| Instructions for the task |
Among the entries that follow, count the lines that contain the word "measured" and say how many there are, writing nothing else.

| Records shown |
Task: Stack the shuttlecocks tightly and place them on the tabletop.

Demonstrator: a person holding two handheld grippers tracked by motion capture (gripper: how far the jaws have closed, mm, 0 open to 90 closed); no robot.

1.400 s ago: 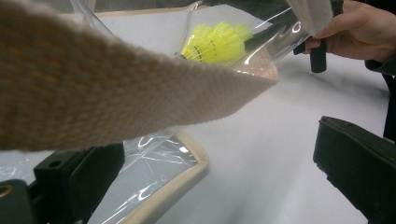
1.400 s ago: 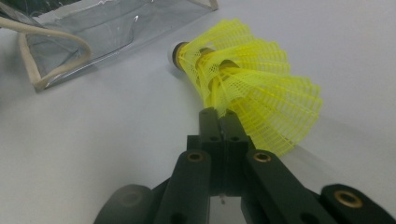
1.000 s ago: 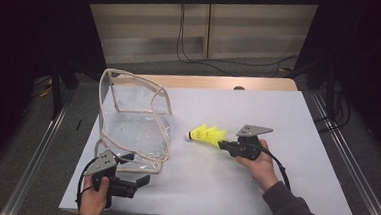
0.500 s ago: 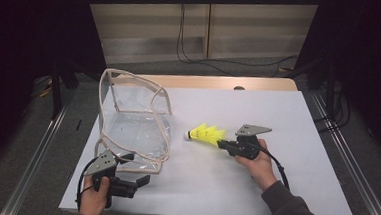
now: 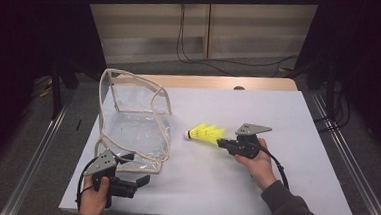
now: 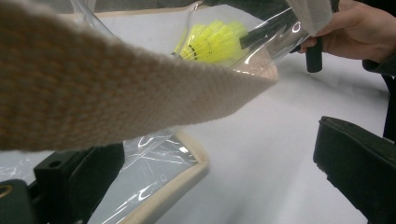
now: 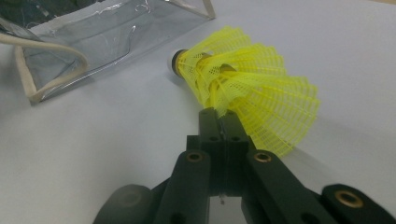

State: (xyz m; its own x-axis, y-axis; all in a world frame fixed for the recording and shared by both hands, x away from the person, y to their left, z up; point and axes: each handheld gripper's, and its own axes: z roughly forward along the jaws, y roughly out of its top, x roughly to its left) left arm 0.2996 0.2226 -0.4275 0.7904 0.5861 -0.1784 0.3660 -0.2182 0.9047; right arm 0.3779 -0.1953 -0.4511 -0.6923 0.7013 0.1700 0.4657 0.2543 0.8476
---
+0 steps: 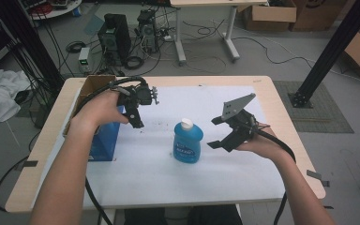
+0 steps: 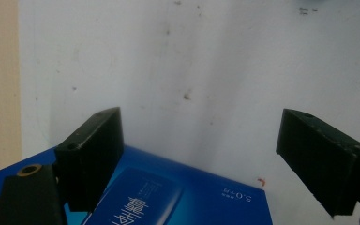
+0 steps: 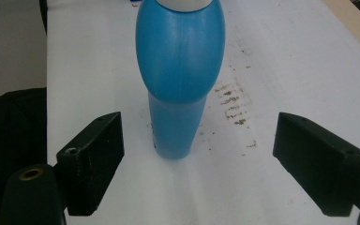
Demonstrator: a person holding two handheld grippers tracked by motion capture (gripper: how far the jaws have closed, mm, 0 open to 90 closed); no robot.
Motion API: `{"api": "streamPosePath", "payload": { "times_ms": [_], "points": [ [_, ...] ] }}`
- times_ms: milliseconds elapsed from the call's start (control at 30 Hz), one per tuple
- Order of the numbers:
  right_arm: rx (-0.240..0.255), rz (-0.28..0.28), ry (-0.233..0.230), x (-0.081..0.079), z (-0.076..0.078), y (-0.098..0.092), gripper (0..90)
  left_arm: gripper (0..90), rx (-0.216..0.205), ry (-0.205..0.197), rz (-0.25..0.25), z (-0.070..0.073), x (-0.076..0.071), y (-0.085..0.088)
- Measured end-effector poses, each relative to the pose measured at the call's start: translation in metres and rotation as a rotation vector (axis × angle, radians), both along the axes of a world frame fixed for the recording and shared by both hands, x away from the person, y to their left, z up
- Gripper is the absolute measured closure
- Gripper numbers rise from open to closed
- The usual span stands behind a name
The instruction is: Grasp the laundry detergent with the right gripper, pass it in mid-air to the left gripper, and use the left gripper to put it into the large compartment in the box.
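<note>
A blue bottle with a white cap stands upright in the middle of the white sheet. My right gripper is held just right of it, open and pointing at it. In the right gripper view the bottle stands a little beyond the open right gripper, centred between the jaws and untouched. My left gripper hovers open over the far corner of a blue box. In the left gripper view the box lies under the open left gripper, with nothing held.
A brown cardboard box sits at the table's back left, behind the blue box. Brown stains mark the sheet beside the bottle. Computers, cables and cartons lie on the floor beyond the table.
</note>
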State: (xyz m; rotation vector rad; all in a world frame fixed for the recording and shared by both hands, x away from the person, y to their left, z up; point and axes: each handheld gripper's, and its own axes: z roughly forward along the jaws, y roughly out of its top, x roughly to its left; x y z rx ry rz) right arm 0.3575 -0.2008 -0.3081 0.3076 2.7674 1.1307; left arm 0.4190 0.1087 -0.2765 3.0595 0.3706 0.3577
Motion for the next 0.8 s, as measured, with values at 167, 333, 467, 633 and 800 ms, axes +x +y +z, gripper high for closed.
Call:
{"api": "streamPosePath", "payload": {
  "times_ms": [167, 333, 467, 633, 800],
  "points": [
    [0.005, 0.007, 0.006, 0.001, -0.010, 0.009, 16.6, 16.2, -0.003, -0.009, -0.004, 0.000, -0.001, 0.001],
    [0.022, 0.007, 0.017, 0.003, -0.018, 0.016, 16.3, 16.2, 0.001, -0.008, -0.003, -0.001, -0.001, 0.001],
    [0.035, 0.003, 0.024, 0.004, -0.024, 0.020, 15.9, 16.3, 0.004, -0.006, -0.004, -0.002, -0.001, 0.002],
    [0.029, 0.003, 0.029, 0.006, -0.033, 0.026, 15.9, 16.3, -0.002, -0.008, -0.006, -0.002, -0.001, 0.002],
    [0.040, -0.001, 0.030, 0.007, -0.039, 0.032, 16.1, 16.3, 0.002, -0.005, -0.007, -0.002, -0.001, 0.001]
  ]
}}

| Response area |
3